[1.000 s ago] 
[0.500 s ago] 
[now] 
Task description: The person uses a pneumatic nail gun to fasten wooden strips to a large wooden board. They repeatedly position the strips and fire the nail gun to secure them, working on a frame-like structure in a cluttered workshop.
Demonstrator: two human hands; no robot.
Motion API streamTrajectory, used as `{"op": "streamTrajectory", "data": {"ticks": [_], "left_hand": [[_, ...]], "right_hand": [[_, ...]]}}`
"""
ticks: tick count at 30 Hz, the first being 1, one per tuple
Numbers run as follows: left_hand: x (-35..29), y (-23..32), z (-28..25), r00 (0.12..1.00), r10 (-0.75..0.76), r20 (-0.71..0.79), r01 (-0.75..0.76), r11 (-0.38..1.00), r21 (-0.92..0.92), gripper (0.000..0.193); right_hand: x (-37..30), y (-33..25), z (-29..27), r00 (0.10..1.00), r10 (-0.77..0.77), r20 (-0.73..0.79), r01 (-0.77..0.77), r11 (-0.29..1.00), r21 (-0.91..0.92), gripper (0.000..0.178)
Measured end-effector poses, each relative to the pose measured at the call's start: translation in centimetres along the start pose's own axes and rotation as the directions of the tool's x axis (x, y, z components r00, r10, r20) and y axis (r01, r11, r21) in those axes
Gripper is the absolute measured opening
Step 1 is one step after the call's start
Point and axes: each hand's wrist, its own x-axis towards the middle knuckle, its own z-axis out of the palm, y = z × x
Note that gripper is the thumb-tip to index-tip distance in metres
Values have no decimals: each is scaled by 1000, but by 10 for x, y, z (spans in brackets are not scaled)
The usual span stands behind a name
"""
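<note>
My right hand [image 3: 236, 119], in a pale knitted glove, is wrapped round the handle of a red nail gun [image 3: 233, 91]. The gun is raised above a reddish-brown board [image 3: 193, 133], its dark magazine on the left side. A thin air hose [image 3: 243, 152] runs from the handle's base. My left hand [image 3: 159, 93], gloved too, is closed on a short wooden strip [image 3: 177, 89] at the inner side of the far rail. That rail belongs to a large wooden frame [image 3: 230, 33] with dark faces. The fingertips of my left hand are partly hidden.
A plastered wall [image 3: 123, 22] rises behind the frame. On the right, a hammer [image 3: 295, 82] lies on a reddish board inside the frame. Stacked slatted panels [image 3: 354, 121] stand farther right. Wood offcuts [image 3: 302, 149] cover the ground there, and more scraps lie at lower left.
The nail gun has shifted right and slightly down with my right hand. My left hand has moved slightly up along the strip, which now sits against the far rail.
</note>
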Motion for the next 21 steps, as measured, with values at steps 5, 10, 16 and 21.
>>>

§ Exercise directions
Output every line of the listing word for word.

§ Completed task
[1.000 s ago] 
[0.500 s ago] 
[now] 
Task description: The person uses a pneumatic nail gun to fasten wooden strips to a large wooden board. They repeatedly position the strips and fire the nail gun to secure them, working on a frame-like structure in a cluttered workshop.
Demonstrator: two human hands; no robot.
Motion API streamTrajectory, used as `{"op": "streamTrajectory", "data": {"ticks": [_], "left_hand": [[_, ...]], "right_hand": [[_, ...]]}}`
"""
ticks: tick count at 30 Hz, the first being 1, one per tuple
Numbers run as follows: left_hand: x (-35..29), y (-23..32), z (-28..25), r00 (0.12..1.00), r10 (-0.75..0.76), r20 (-0.71..0.79), r01 (-0.75..0.76), r11 (-0.38..1.00), r21 (-0.92..0.92), gripper (0.000..0.193); right_hand: x (-37..30), y (-33..25), z (-29..27), r00 (0.10..1.00), r10 (-0.77..0.77), r20 (-0.73..0.79), r01 (-0.77..0.77), r11 (-0.29..1.00), r21 (-0.91..0.92), gripper (0.000..0.178)
Measured end-effector poses, each relative to the pose measured at the call's start: translation in centimetres along the start pose's own axes and rotation as the directions of the tool's x axis (x, y, z components r00, r10, r20) and y axis (r01, r11, r21) in those axes
Gripper is the absolute measured opening
Step 1 is one step after the call's start
Point and axes: each hand's wrist, its own x-axis towards the middle knuckle, its own z-axis out of the palm, y = z × x
Note that gripper is the thumb-tip to index-tip distance in metres
Values have no decimals: each is scaled by 1000, but by 10 for x, y, z (spans in brackets are not scaled)
The usual span stands behind a name
"""
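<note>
My right hand [image 3: 236, 119], in a pale knitted glove, is wrapped round the handle of a red nail gun [image 3: 233, 91]. The gun is raised above a reddish-brown board [image 3: 193, 133], its dark magazine on the left side. A thin air hose [image 3: 243, 152] runs from the handle's base. My left hand [image 3: 159, 93], gloved too, is closed on a short wooden strip [image 3: 177, 89] at the inner side of the far rail. That rail belongs to a large wooden frame [image 3: 230, 33] with dark faces. The fingertips of my left hand are partly hidden.
A plastered wall [image 3: 123, 22] rises behind the frame. On the right, a hammer [image 3: 295, 82] lies on a reddish board inside the frame. Stacked slatted panels [image 3: 354, 121] stand farther right. Wood offcuts [image 3: 302, 149] cover the ground there, and more scraps lie at lower left.
The nail gun has shifted right and slightly down with my right hand. My left hand has moved slightly up along the strip, which now sits against the far rail.
</note>
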Motion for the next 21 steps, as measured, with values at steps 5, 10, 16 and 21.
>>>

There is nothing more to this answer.